### To do:
Everything in the data below is to be reproduced without any deviation.

### Dataset content:
┏━━
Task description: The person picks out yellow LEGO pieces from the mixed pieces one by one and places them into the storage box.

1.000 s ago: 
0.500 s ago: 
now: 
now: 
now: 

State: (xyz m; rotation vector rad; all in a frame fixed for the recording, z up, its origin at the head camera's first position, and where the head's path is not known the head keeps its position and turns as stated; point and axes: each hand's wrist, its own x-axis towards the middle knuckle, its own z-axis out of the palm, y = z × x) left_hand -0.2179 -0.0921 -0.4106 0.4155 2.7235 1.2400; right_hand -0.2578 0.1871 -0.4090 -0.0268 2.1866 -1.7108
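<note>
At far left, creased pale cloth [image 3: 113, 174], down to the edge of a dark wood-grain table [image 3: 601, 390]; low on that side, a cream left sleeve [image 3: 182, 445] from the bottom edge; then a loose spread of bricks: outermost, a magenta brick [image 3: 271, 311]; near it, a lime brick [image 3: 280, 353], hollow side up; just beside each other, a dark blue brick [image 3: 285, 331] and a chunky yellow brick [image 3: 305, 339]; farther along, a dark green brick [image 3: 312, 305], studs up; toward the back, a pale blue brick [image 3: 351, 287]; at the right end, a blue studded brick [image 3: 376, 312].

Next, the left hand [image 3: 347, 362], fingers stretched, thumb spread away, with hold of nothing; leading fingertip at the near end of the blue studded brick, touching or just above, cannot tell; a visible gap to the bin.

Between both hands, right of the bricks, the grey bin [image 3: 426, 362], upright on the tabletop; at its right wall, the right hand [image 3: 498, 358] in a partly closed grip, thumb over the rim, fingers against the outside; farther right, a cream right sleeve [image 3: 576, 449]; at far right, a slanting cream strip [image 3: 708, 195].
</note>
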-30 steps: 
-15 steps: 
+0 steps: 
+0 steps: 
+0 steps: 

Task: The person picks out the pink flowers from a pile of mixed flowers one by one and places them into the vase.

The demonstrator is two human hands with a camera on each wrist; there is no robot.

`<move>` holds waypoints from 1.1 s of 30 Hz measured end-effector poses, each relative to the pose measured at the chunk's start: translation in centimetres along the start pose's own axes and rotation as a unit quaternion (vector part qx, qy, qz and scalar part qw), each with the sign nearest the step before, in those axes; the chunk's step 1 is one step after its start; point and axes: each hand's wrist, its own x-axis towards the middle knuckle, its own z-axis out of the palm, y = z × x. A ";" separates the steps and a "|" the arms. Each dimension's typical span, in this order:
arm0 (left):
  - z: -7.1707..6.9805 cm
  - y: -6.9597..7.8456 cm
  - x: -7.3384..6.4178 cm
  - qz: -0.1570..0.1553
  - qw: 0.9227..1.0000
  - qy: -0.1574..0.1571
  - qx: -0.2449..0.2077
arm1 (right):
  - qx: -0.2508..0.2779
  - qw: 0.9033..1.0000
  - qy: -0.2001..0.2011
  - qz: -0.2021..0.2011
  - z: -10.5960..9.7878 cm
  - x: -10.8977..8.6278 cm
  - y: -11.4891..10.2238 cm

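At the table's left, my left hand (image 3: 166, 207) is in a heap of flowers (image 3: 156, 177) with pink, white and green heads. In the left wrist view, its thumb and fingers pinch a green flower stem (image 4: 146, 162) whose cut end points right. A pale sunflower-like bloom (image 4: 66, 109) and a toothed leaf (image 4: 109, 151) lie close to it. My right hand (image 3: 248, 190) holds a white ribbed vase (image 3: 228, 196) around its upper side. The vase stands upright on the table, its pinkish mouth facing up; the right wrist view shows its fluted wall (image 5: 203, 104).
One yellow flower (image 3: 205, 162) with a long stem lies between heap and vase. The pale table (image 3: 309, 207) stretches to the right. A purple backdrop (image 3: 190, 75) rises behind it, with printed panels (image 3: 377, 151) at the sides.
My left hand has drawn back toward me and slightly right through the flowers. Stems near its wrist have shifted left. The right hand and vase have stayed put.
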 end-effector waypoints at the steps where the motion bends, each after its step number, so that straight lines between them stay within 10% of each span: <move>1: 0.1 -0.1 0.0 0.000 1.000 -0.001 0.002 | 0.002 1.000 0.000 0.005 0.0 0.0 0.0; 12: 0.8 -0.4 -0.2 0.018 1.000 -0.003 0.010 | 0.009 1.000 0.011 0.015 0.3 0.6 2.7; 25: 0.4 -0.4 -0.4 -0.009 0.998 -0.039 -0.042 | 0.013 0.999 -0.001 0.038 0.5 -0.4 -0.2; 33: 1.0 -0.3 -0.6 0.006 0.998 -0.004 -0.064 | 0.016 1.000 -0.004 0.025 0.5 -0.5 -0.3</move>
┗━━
### Worked solution:
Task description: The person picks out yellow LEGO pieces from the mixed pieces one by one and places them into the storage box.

1.000 s ago: 
0.500 s ago: 
now: 
now: 
now: 

State: (xyz m; rotation vector rad; all in a frame fixed for the recording, z up, its origin at the head camera's first position, and where the head's path is not known the head keeps its position and turns as stated; point and axes: each hand's wrist, its own x-axis towards the middle knuckle, its own z-axis out of the palm, y = z × x) left_hand -0.2179 -0.0921 -0.4106 0.4155 2.7235 1.2400; right_hand -0.2578 0.1871 -0.4090 -0.0268 2.1866 -1.7108
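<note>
At far left, creased pale cloth [image 3: 113, 174], down to the edge of a dark wood-grain table [image 3: 601, 390]; low on that side, a cream left sleeve [image 3: 182, 445] from the bottom edge; then a loose spread of bricks: outermost, a magenta brick [image 3: 271, 311]; near it, a lime brick [image 3: 280, 353], hollow side up; just beside each other, a dark blue brick [image 3: 285, 331] and a chunky yellow brick [image 3: 305, 339]; farther along, a dark green brick [image 3: 312, 305], studs up; toward the back, a pale blue brick [image 3: 351, 287]; at the right end, a blue studded brick [image 3: 376, 312].

Next, the left hand [image 3: 347, 362], fingers stretched, thumb spread away, with hold of nothing; leading fingertip at the near end of the blue studded brick, touching or just above, cannot tell; a visible gap to the bin.

Between both hands, right of the bricks, the grey bin [image 3: 426, 362], upright on the tabletop; at its right wall, the right hand [image 3: 498, 358] in a partly closed grip, thumb over the rim, fingers against the outside; farther right, a cream right sleeve [image 3: 576, 449]; at far right, a slanting cream strip [image 3: 708, 195].
</note>
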-30 steps: 
-15 steps: 
+0 steps: 
+0 steps: 
+0 steps: 

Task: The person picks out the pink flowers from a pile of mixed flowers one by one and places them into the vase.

The demonstrator is two human hands with a camera on each wrist; there is no robot.

`<move>` holds waypoints from 1.1 s of 30 Hz measured end-effector poses, each relative to the pose measured at the chunk's start: translation in centimetres along the start pose's own axes and rotation as a unit quaternion (vector part qx, qy, qz and scalar part qw), each with the sign nearest the step before, in those axes; the chunk's step 1 is one step after its start; point and axes: each hand's wrist, its own x-axis towards the middle knuckle, its own z-axis out of the palm, y = z × x. A ";" separates the steps and a "|" the arms. Each dimension's typical span, in this order:
arm0 (left):
  - z: -7.1707..6.9805 cm
  - y: -6.9597..7.8456 cm
  - x: -7.3384..6.4178 cm
  - qz: -0.1570..0.1553
  - qw: 0.9227..1.0000
  - qy: -0.1574..0.1571
  - qx: -0.2449..0.2077
arm1 (right):
  - qx: -0.2508..0.2779
  - qw: 0.9033..1.0000
  - qy: -0.2001..0.2011
  - qz: -0.2021..0.2011
  - z: -10.5960..9.7878 cm
  - x: -10.8977..8.6278 cm
  - y: -11.4891..10.2238 cm

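At the table's left, my left hand (image 3: 166, 207) is in a heap of flowers (image 3: 156, 177) with pink, white and green heads. In the left wrist view, its thumb and fingers pinch a green flower stem (image 4: 146, 162) whose cut end points right. A pale sunflower-like bloom (image 4: 66, 109) and a toothed leaf (image 4: 109, 151) lie close to it. My right hand (image 3: 248, 190) holds a white ribbed vase (image 3: 228, 196) around its upper side. The vase stands upright on the table, its pinkish mouth facing up; the right wrist view shows its fluted wall (image 5: 203, 104).
One yellow flower (image 3: 205, 162) with a long stem lies between heap and vase. The pale table (image 3: 309, 207) stretches to the right. A purple backdrop (image 3: 190, 75) rises behind it, with printed panels (image 3: 377, 151) at the sides.
My left hand has drawn back toward me and slightly right through the flowers. Stems near its wrist have shifted left. The right hand and vase have stayed put.
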 end-effector waypoints at the steps where the motion bends, each after its step number, so that straight lines between them stay within 10% of each span: <move>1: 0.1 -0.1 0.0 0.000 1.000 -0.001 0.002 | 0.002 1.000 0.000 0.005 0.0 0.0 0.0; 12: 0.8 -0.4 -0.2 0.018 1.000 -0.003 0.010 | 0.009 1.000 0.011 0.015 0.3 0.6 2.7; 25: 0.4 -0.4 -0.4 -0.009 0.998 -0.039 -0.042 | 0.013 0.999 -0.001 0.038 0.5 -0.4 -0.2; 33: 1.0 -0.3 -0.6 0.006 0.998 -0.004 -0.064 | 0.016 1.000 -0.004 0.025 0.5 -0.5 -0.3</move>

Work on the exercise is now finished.